*About this task*
Starting at the line below that contains "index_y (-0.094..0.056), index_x" and ending at the line that contains "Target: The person", retype each line exactly as it stands, but omit the pictures.

*Supplied information*

+-------+

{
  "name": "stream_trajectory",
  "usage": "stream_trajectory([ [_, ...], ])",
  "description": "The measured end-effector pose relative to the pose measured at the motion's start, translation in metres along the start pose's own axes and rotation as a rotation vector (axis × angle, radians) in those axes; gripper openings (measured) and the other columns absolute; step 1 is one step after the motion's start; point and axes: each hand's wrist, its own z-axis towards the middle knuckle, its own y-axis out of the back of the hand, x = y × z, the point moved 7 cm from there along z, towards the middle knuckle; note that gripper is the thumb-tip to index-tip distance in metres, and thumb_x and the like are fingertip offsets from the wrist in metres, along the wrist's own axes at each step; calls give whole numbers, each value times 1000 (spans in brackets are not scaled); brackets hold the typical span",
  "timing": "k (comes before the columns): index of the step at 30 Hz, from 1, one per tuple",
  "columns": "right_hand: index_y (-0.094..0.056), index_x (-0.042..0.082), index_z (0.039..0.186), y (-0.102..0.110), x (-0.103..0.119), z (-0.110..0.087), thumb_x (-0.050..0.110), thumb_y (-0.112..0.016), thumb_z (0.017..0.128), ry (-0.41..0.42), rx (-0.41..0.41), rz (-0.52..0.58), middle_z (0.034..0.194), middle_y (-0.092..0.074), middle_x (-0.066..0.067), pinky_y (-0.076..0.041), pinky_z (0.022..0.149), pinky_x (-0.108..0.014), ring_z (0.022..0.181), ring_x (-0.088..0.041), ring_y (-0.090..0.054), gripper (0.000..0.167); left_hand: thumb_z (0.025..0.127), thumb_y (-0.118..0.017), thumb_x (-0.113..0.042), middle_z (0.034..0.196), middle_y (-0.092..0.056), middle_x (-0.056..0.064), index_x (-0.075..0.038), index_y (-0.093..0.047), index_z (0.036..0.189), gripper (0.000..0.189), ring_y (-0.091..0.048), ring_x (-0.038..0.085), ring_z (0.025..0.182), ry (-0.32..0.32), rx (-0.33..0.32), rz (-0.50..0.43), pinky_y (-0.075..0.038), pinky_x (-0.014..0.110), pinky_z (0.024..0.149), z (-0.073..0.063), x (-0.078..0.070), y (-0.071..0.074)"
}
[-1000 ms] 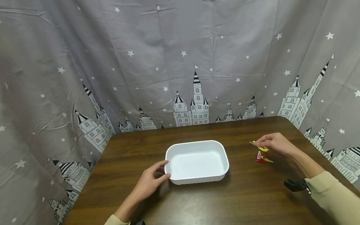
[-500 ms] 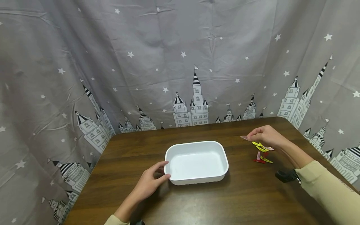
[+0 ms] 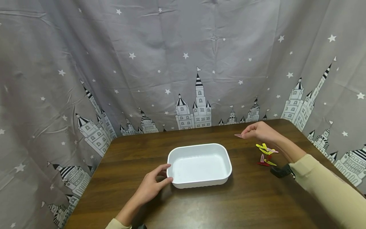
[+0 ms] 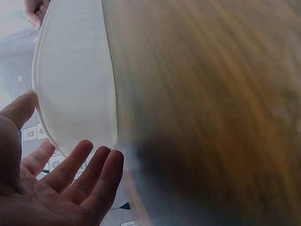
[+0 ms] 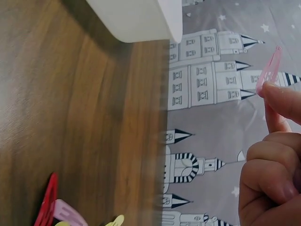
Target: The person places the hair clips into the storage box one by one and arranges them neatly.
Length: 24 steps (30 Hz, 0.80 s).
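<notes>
My right hand (image 3: 260,131) pinches a pink snap hair clip (image 5: 270,73) between thumb and index finger, its narrow end pointing away from the fingertips. The other fingers are curled into the palm. In the head view the hand is raised over the back right of the table, left of and beyond a small pile of hair clips. A white rectangular plastic tub (image 3: 200,183) stands mid-table with nothing in it. My left hand (image 3: 151,184) touches its left end, thumb and index finger at the rim (image 4: 35,70). The remaining fingers extend loosely beside the wall in the left wrist view.
The pile on the right of the brown wooden table (image 3: 137,149) has yellow clips (image 3: 260,146), pink clips (image 3: 272,150) and red clips (image 3: 262,164), some overlapping. A grey curtain (image 3: 148,63) printed with castles and stars hangs behind the table's back edge.
My right hand has lifted the pink hair clip from the pile and carried it left and toward the back. The left hand and the tub have stayed in place.
</notes>
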Motion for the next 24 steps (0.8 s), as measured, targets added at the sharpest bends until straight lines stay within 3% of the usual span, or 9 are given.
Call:
stream_trajectory([
  [2, -76, 7, 102, -2, 5, 2, 31, -73, 90, -11, 13, 4, 92, -68, 0, -46, 77, -36, 86, -18, -57, 27, 90, -77, -26, 110, -71, 8, -16, -60, 136, 50, -69, 22, 102, 2, 0, 1, -53, 49, 92, 0, 0, 0],
  [5, -76, 10, 104, -5, 12, 5, 33, -71, 92, -11, 35, -25, 114, -70, -7, -45, 96, -49, 114, -27, -57, 27, 90, -77, -26, 111, -71, 8, -16, -60, 136, 50, -69, 22, 102, 1, 2, -1, -53, 48, 92, 0, 1, 0],
  [8, -76, 11, 103, -8, 20, 9, 33, -71, 92, -2, 47, -46, 117, -69, -10, -44, 96, -49, 115, -30, -56, 26, 90, -77, -26, 111, -71, 7, -16, -60, 136, 50, -69, 22, 102, -2, 3, -5, -53, 49, 92, 0, 2, 0],
  [11, -76, 10, 101, -11, 27, 14, 32, -73, 91, 37, 45, -75, 108, -69, -6, -44, 82, -39, 97, -23, -55, 25, 90, -77, -26, 110, -71, 6, -17, -60, 136, 50, -69, 23, 102, -3, 0, -4, -52, 49, 92, 0, 2, 0],
  [15, -76, 9, 99, -16, 33, 18, 29, -74, 89, 38, 56, -54, 74, -55, 3, -34, 56, -30, 59, -13, -40, 22, 90, -77, -27, 109, -71, 6, -17, -60, 136, 50, -69, 23, 102, -4, -3, -1, -52, 50, 92, 0, 2, 0],
  [18, -76, 8, 99, -20, 38, 21, 28, -74, 89, 38, 68, -44, 63, -42, 7, -29, 48, -27, 48, -10, -31, 22, 90, -78, -27, 109, -72, 6, -17, -60, 135, 50, -69, 24, 101, -4, -2, 0, -52, 51, 92, 1, 2, 0],
  [20, -76, 8, 99, -23, 40, 23, 27, -74, 89, 36, 73, -42, 62, -43, 6, -28, 47, -27, 47, -10, -31, 21, 90, -78, -27, 109, -72, 6, -17, -60, 135, 50, -69, 24, 101, -2, -2, 3, -52, 51, 92, 1, 2, 0],
  [24, -76, 10, 99, -30, 44, 29, 28, -74, 90, 21, 83, -44, 77, -58, 0, -31, 49, -28, 48, -9, -33, 20, 90, -78, -26, 109, -72, 6, -17, -60, 136, 50, -69, 23, 101, 6, -2, 5, -52, 52, 93, 1, 2, 0],
])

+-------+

*Task response*
  "columns": "right_hand: index_y (-0.094..0.056), index_x (-0.042..0.082), index_z (0.039..0.186), y (-0.102..0.110), x (-0.103..0.119), z (-0.110..0.087), thumb_x (-0.050..0.110), thumb_y (-0.112..0.016), thumb_z (0.017..0.128), ry (-0.41..0.42), rx (-0.41..0.41), rz (-0.52..0.58), middle_z (0.034..0.194), middle_y (-0.092..0.074), middle_x (-0.066..0.067), pinky_y (-0.076..0.041), pinky_z (0.022..0.149), pinky_x (-0.108..0.014), ring_z (0.022..0.181), ring_x (-0.088..0.041), ring_y (-0.090..0.054), gripper (0.000..0.167); left_hand: thumb_z (0.025..0.127), thumb_y (-0.118..0.017), thumb_x (-0.113..0.042), middle_z (0.034..0.196), middle_y (-0.092..0.056), middle_x (-0.056..0.064), index_x (-0.075..0.038), index_y (-0.093..0.047), index_z (0.036..0.189), gripper (0.000..0.189), ring_y (-0.091..0.048), ring_x (-0.038..0.085), ring_z (0.025..0.182), ry (-0.32..0.32), rx (-0.33..0.32), rz (-0.50..0.43), pinky_y (-0.075..0.038), pinky_x (-0.014..0.110), pinky_z (0.024..0.149), z (-0.073..0.063), x (-0.078..0.070), y (-0.071..0.074)"
}
[-1000 ms] 
[-500 ms] 
[+0 ms] 
[+0 ms] 
[+0 ms] 
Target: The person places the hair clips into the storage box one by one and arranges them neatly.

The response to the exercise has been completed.